My objective of this learning exercise is to use VPA to adjust the resources. Since VPA does not come pre-packaged with Kubernetes API, you need to install it on your cluster. Follow the instructions in the VPA GitHub repository. I used a vpa definition to target the StatefulSet pods and increase/decrease their cpu and memory allocation. As I run more tests I realized that in order to make a case for parallelism, I need to keep at least one parameter identical when I am changing the number of replicas in the StatefulSet. That turned out to be cpu. By setting both the minAllowed and the maxAllowed to the same value, the vpa patches the StatefulSet pod descriptions requests and limits to the same value. On the other hand I let the memory to grow as much as the node resources allow by setting a higher value for the maxAllowed. I also removed the limits from the merger pod since workers and merger do not operate simultaneously. Following is the definition of the vpa.
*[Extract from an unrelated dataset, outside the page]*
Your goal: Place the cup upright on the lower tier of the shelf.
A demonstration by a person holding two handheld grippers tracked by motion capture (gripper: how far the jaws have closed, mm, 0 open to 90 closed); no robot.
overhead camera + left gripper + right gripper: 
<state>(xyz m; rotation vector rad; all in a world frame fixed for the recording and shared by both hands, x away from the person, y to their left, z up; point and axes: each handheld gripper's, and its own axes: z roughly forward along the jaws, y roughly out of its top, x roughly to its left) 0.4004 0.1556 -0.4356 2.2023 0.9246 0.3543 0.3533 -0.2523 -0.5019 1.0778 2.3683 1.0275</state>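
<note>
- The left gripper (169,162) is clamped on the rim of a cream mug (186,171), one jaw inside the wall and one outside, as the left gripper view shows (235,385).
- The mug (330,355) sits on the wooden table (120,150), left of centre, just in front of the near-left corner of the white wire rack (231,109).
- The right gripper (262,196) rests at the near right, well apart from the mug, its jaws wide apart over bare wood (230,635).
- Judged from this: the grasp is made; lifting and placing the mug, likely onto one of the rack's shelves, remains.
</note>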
Please change the values as you wish that fits to your environment resources and preferences.

apiVersion: autoscaling.k8s.io/v1
kind: VerticalPodAutoscaler
metadata:
  name: pi-vpa
spec:
  targetRef:
    apiVersion: "apps/v1"
    kind: StatefulSet
    name: pi-worker
  updatePolicy:
    updateMode: "InPlaceOrRecreate"
  resourcePolicy:
    containerPolicies:
    - containerName: 'worker'
      minAllowed:
        cpu: 330m
        memory: "300Mi"
      maxAllowed:
        cpu: 330m
        memory: "1000Mi"
      controlledResources: ["cpu","memory"]
      controlledValues: "RequestsAndLimits"
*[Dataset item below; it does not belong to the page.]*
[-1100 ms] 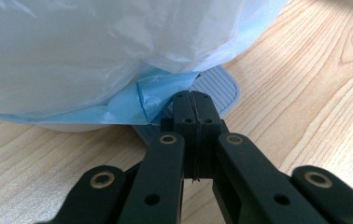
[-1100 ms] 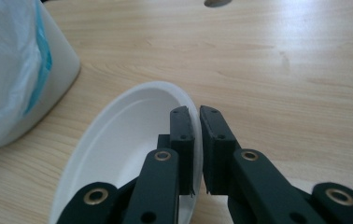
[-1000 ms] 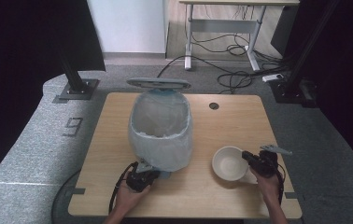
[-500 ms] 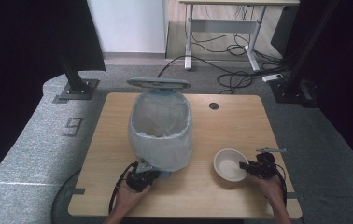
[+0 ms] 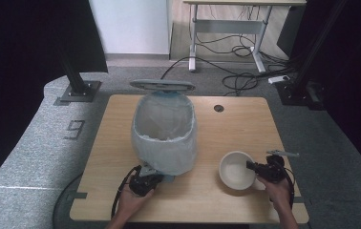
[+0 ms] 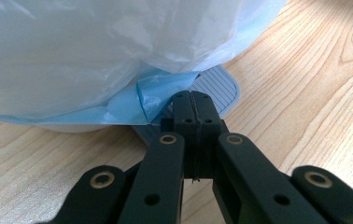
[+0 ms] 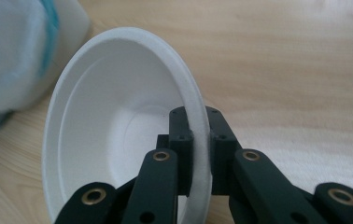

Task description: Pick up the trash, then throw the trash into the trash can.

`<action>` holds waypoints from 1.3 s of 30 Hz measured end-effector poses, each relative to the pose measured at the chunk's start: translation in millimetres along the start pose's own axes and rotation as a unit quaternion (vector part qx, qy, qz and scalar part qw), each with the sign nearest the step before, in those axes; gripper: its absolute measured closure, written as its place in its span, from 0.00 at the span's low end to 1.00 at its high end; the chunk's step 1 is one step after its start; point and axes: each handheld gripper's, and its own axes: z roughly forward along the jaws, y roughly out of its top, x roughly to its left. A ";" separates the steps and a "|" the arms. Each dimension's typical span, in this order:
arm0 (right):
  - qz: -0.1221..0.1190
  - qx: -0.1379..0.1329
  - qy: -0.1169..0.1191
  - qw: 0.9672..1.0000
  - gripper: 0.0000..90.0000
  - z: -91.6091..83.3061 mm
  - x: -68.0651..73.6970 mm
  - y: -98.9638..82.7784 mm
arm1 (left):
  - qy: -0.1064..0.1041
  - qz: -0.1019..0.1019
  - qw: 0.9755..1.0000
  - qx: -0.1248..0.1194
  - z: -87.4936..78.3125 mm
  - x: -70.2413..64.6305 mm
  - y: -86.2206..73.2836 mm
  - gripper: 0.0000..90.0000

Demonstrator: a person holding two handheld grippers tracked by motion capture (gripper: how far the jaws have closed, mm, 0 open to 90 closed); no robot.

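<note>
We pin the bin's pedal (image 6: 212, 88) with our closed left gripper (image 6: 194, 100), keep our right gripper (image 7: 198, 122) clamped on the bowl's (image 7: 118, 140) rim, and lift level toward the lined bin (image 5: 164, 133).

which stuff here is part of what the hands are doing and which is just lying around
In use:
- white bowl, rim clamped by the right gripper
- lined pedal bin, lid up, left gripper shut on its pedal

Lying about:
- second desk behind
- floor cables
- black stand
</note>
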 end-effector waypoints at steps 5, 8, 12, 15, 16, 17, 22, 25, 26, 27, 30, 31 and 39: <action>0.008 -0.033 0.013 0.999 0.92 -11.3 3.3 4.9 | 0.000 0.000 1.000 0.000 0.0 -0.1 0.0 1.00; 0.010 -0.050 0.020 0.998 0.92 -19.0 6.6 8.8 | 0.000 0.001 1.000 0.000 0.0 -0.1 0.0 1.00; 0.006 -0.064 0.031 0.997 0.92 -26.3 12.1 13.4 | 0.000 0.001 1.000 0.000 0.0 -0.1 0.0 1.00; 0.003 -0.066 0.033 0.997 0.92 -27.1 13.4 14.1 | 0.000 0.001 1.000 0.000 0.0 -0.1 -0.1 1.00; 0.003 -0.066 0.032 0.997 0.92 -27.2 13.7 14.3 | 0.000 0.001 1.000 0.000 0.0 -0.1 -0.1 1.00; 0.002 -0.069 0.032 0.997 0.92 -27.6 13.8 14.6 | 0.000 0.001 1.000 0.000 0.0 -0.1 -0.1 1.00; 0.003 -0.079 0.036 0.996 0.92 -31.2 15.4 16.3 | 0.001 0.001 1.000 0.000 0.0 -0.3 -0.1 1.00; -0.002 -0.097 0.045 0.994 0.92 -39.9 23.0 22.0 | 0.001 0.001 1.000 0.000 0.0 -0.2 0.1 1.00; -0.002 -0.097 0.045 0.994 0.92 -39.9 23.0 22.0 | 0.001 0.001 1.000 0.000 0.0 -0.2 0.1 1.00; -0.008 -0.109 0.050 0.993 0.92 -46.1 28.5 27.0 | 0.000 0.001 1.000 0.000 0.0 0.0 0.0 1.00; -0.011 -0.119 0.056 0.991 0.92 -51.9 32.7 31.8 | 0.000 0.001 1.000 0.000 0.0 0.0 -0.2 1.00; -0.012 -0.123 0.059 0.991 0.92 -53.9 34.2 33.3 | 0.000 0.001 1.000 -0.001 0.0 -0.1 -0.2 1.00; -0.010 -0.144 0.079 0.986 0.92 -63.3 41.8 44.3 | 0.000 0.001 1.000 -0.001 0.0 0.0 -0.3 1.00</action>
The following graph shows the time to compute $\pi$ using 2, 4 or 6 replicas of the StatefulSet for 10M, 25M, 50M and 100M digits of $\pi$. The graph shows the increasing benefit of parallelism when the number of digits increases. Increasing the replica count beyond a certain number has lesser value since the time for combining the results coming from the StatefulSet pods to make the final computation to calculate the values of $a$ and $b$ for $\pi = \frac{426880\sqrt{10005}}{13591409a + 545140134b}$ becomes the more dominant part of the overall computation.
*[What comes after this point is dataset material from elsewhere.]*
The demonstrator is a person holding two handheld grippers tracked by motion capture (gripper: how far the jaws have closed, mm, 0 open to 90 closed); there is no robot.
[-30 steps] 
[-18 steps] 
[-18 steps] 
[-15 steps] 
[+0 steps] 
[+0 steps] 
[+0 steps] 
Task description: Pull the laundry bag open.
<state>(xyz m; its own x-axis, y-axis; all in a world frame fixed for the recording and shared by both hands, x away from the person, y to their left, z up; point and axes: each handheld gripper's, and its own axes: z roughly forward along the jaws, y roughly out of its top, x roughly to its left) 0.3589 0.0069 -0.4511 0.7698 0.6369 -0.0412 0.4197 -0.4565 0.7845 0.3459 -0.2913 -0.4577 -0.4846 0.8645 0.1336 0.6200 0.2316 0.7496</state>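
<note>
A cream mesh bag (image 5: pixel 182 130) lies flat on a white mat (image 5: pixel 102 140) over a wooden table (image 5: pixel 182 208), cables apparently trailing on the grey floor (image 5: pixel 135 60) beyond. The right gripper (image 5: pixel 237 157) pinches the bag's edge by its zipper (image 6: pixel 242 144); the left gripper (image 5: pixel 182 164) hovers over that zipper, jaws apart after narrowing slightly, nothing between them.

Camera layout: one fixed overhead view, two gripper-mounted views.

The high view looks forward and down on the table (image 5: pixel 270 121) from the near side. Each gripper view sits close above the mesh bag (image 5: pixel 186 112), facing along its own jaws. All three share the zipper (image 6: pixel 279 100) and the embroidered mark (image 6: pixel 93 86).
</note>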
Complete the following steps for customization:

1. Create a namespace demo in your cluster.
2. Update $CONTENT/overlays/demo/kustomization.yaml to add the namespace and point to your container image registry for chudnovsky-worker and chudnovsky-merger.
3. Update $CONTENT/overlays/demo/pi-sets-demo.env, to set the number of $\pi$ digits, the number of steps (derived from dividing the number of $\pi$ digits by 14.18), the number of decimal digit per chunk when writing to the assigned volume.
4. Update $CONTENT/overlays/demo/pi-worker-statefulset-patch.yaml to set the count of replicas to be identical to WORKER_REPLICAS set in pi-sets-demo.env.
5. Adjust the values for the spec.resourcePolicy in the pi-worker-vpa-patch.yaml.
6. Run kustomize build $OVERLAYS/demo -o $RESOURCES to create all the resources.
7. Apply the resources one by one; wait for the completion of the merger Job and collect the digits of $\pi$ as stored in the mounted storage.

Blog’s lead image is 20,000 colored digits of $\pi$. Frequency of all digits are very similar whereas there are occasional interesting sequences. For example, digit ‘9’ is repeated 6 times starting at index 763.